[Required action]
For this exercise, return all the data exactly as it stands.

***** Dataset content

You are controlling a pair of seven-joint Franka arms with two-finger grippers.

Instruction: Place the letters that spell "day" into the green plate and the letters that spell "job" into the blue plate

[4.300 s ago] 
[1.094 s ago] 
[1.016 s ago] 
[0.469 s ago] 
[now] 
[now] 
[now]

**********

[Written reply]
You are controlling a pair of seven-joint Franka arms with two-finger grippers.

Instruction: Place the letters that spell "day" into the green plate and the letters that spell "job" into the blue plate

[4.300 s ago] 
[1.094 s ago] 
[1.016 s ago] 
[0.469 s ago] 
[now] 
[now] 
[now]

The output above is complete as it stands.